• [Exercise]: Repeat the data in full. Every line must match.

START Information shown

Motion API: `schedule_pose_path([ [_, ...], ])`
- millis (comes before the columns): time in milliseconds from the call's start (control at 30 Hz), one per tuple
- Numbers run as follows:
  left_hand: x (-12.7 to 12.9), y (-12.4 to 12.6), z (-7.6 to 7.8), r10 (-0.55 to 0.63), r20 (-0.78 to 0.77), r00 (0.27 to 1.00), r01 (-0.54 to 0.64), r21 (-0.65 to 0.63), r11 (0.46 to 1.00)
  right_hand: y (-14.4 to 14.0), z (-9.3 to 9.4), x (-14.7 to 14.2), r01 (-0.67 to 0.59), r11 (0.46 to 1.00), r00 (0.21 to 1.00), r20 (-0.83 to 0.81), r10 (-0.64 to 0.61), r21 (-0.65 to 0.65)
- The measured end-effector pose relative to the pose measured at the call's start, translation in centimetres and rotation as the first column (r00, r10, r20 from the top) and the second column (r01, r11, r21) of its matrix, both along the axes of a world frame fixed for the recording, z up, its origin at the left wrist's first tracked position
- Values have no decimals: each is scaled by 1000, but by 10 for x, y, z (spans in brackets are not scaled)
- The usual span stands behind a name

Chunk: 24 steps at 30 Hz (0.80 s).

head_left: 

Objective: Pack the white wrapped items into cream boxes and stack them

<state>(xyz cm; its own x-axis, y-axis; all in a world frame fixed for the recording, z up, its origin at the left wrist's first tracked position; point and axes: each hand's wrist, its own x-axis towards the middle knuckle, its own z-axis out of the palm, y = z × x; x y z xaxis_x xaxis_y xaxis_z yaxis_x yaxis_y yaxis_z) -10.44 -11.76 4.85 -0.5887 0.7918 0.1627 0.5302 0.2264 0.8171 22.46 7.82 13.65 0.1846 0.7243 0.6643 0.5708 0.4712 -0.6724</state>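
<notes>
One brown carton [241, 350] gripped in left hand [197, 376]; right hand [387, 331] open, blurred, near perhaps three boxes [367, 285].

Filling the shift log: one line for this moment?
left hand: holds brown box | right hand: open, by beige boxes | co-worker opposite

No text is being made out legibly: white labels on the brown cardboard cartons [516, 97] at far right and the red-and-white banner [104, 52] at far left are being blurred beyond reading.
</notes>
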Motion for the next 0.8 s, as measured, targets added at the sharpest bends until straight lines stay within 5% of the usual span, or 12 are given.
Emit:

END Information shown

• [Solution]:
Motion API: `schedule_pose_path([ [_, ...], ])`
- millis (comes before the columns): time in milliseconds from the call's start (control at 30 Hz), one per tuple
- Numbers run as follows:
  left_hand: x (-12.7 to 12.9), y (-12.4 to 12.6), z (-7.6 to 7.8), r10 (-0.55 to 0.63), r20 (-0.78 to 0.77), r00 (0.27 to 1.00), r01 (-0.54 to 0.64), r21 (-0.65 to 0.63), r11 (0.46 to 1.00)
  right_hand: y (-14.4 to 14.0), z (-9.3 to 9.4), x (-14.7 to 14.2), r01 (-0.67 to 0.59), r11 (0.46 to 1.00), r00 (0.21 to 1.00), r20 (-0.83 to 0.81), r10 (-0.64 to 0.61), r21 (-0.65 to 0.65)
- The measured end-effector pose relative to the pose measured at the call's start, translation in centimetres and rotation as the first column (r00, r10, r20 from the top) and the second column (r01, r11, r21) of its matrix, both along the axes of a world frame fixed for the recording, z up, its origin at the left wrist's first tracked position
- Values have no decimals: each is scaled by 1000, but by 10 for x, y, z (spans in brackets are not scaled)
- The usual span stands behind a name

Chunk: 24 steps at 30 Hz (0.80 s).

head_left: 

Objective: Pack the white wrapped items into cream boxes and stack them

<state>(xyz cm; its own x-axis, y-axis; all in a world frame fixed for the recording, z up, its origin at the left wrist's first tracked position; point and axes: each hand's wrist, its own x-axis towards the middle knuckle, its own z-axis out of the palm, y = z × x; x y z xaxis_x xaxis_y xaxis_z yaxis_x yaxis_y yaxis_z) -10.44 -11.76 4.85 -0.5887 0.7918 0.1627 0.5302 0.2264 0.8171 22.46 7.82 13.65 0.1846 0.7243 0.6643 0.5708 0.4712 -0.6724</state>
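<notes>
One brown carton [241, 350] gripped in left hand [197, 376]; right hand [387, 331] open, blurred, near perhaps three boxes [367, 285].

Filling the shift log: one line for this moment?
left hand: holds brown box | right hand: open, by beige boxes | co-worker opposite

No text is being made out legibly: white labels on the brown cardboard cartons [516, 97] at far right and the red-and-white banner [104, 52] at far left are being blurred beyond reading.
</notes>
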Motion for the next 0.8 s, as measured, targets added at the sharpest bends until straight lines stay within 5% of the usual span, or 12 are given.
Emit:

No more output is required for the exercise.